When considering industrial growth and further technological advancement to achieve continuous innovation (and perhaps even a “revolution” of sorts), several key elements underpin the ultimate goal of connectivity and global harmonization.

  1. Promote technological innovation as the core of innovation.
  2. Seek out potential technology and its applications in collaboration (connection) with other participating stakeholders to drive advancement and improvement for processes and to nurture experts who can maximize its benefits.
  3. When implementing new technology, carefully consider the paradox of its benefits and risks to connectivity at each stage of implementation for all stakeholders.
  4. Continuously examine how emerging technology can identify and potentially resolve complex (and often inadvertent or unintended) business, social, or economic paradoxes.

Optimizing business models through fusion, combination, re-engineering or collaboration will be critical and will provide new ideas and sources for driving connectivity through these diverse approaches. Developments in 5G, AI, IoT and related technologies will be fundamental in those actions.

Public-Private Collaboration

Yoshiaki Uyama (PMDA) shared an impressive plan for a medical database based on a public-private collaboration model (between MID-NET and a private vendor’s medical database).

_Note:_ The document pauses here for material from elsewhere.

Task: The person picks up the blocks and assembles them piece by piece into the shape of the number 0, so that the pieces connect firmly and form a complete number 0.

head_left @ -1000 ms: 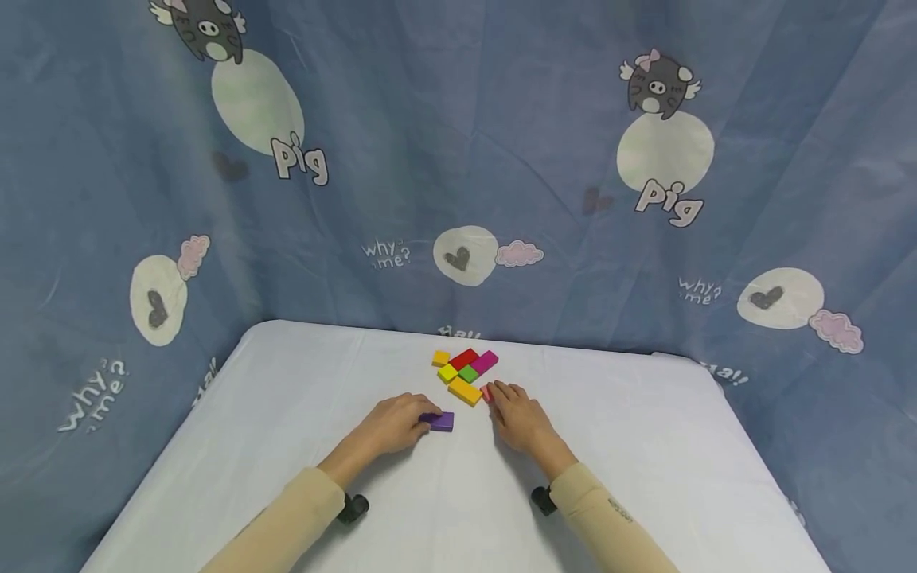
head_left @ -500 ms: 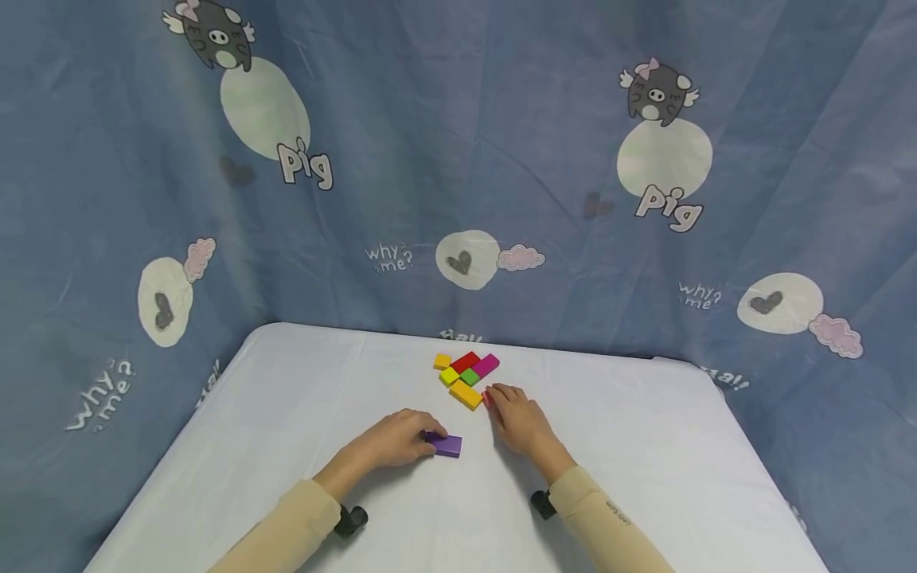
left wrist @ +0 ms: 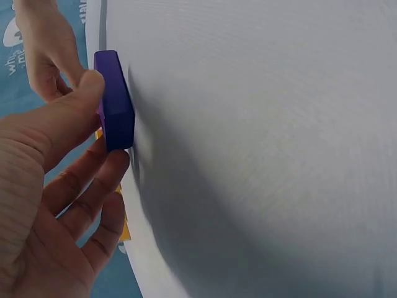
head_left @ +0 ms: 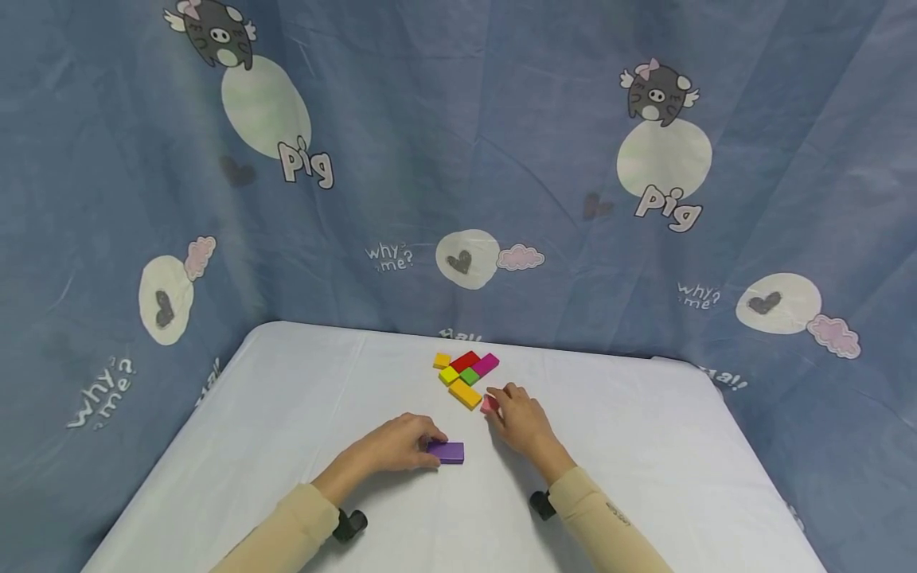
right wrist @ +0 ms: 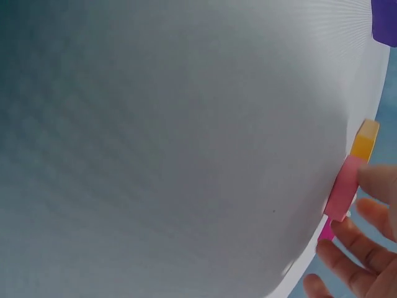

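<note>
A purple block (head_left: 448, 453) (left wrist: 118, 105) lies at the fingertips of my left hand (head_left: 397, 443) (left wrist: 56, 167), pinched between thumb and fingers. Farther back and to the right, my right hand (head_left: 523, 422) (right wrist: 372, 242) has its thumb and a fingertip at opposite ends of a pink block (head_left: 489, 404) (right wrist: 344, 189). Just left of the pink block is an orange block (head_left: 465, 394) (right wrist: 365, 141). Behind it are a green block (head_left: 469, 376), a yellow block (head_left: 448, 376), a red block (head_left: 465, 362), a magenta block (head_left: 486, 365) and a small orange block (head_left: 442, 360).
The blocks stand near the back of a white-covered table (head_left: 609, 446). A blue curtain (head_left: 458, 159) with pig prints hangs behind and beside it. Each wrist carries a black camera (head_left: 351, 525).
My left hand has drawn the purple block toward me and slightly right. At the pink block, my right fingers have spread, so more of it shows; it sits slightly nearer me.
</note>
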Tool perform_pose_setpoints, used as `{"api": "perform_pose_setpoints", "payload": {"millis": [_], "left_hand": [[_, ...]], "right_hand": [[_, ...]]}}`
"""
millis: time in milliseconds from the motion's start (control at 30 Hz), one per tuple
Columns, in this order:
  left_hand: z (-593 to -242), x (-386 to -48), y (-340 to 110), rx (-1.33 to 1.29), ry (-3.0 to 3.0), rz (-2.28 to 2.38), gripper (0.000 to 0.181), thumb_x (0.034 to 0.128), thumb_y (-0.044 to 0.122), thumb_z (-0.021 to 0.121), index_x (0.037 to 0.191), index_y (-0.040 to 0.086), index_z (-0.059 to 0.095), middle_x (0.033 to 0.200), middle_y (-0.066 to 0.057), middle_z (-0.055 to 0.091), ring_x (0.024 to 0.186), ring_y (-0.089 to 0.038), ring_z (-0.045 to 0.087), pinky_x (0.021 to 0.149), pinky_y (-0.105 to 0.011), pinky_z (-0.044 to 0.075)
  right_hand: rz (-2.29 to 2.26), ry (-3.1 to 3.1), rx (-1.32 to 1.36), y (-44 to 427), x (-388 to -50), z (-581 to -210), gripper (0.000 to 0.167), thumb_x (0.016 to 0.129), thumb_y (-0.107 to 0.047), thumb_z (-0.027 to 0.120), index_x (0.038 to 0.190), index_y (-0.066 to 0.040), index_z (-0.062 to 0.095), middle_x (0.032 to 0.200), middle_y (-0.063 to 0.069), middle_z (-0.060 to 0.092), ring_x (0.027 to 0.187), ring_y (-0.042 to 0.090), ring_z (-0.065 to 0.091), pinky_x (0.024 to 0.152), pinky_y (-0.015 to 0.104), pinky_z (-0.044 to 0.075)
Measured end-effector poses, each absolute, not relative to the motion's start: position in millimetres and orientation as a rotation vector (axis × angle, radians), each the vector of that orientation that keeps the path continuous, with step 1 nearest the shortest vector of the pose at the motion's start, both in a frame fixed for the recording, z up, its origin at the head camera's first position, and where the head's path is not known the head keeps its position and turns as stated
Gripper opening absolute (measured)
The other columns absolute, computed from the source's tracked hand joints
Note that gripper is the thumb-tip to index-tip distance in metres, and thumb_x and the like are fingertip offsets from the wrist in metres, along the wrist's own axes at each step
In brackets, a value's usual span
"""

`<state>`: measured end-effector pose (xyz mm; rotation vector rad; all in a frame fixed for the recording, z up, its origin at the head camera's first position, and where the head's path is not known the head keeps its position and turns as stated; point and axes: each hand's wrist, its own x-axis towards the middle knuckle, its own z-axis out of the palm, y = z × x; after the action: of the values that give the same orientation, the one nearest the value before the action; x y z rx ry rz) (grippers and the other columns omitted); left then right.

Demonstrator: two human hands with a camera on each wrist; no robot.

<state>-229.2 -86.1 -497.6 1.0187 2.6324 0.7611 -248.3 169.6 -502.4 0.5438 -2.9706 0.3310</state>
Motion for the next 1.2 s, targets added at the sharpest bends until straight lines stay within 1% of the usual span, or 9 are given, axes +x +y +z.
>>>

This basic concept of a common public-private database for medical care should be a cornerstone of global collaboration and may also be considered “patient-centric” since it is built on patient data. Motohiro Kanayama (Astellas) presented another somewhat surprising aspect of connectivity, healthcare and entertainment. Technology and human creativity are constantly evolving in the entertainment world, and although the world of pharmaceuticals is completely different, they share important concepts such as the value of convenience, efficient development and delivery, and generating consumer interest.

Decentralization

Many presentations explored new and different types of AI-empowered digital platforms and tools and their potential for optimizing healthcare through efficient decentralization. New medical devices, for example, are becoming increasingly more intelligent and connected, to more conveniently deliver optimized healthcare services, with their specific functions integrated with an IT platform and aggregated through the Internet of Medical Things (IoMT). Although major challenges remain to achieve total optimization, AI-powered document authoring systems covering end-to-end documentation needs in pharmaceutical R&D are also attracting great attention. It is critical to take every opportunity to promote connectivity is as the key component in addressing these and related challenges.

Human Factors

This Symposium also convened experts from medical economics, industry, academia, and government, for serious and ambitious discussion of the role people will play in the era of new technology. Results of a questionnaire showed that many Symposium participants want to overcome the gridlock of their current labor-intensive R&D models by moving into more “patient-centric” models enabled by technology. It was concluded that it is important to not only re-affirm the primary role of people connected by technology but also to define it (i.e., how to use a tool, important things to do and to NOT do, etc.) to further demonstrate and drive creativity and harmonization.

Rapid improvement in the culture of healthcare in Japan will be difficult to achieve and is work that will consume time and energy. Educational and other systems have promoted and firmly established many aspects of this culture. Japan presents unique cultural constraints and challenges to technology-enabled innovation, such as the “functional silo” workplace mentality, multiple layers of bureaucratic decisions, and educational and healthcare systems in which students and patients play more passive than active roles. Technology that increases connectivity between these persons can help overcome many of these constraints.

Finding the potential of innovation through technology and connectivity is not only for one great leader. This great work should be shared and leveraged by a great many people. We can all do better, and be better prepared, for this new era in technology.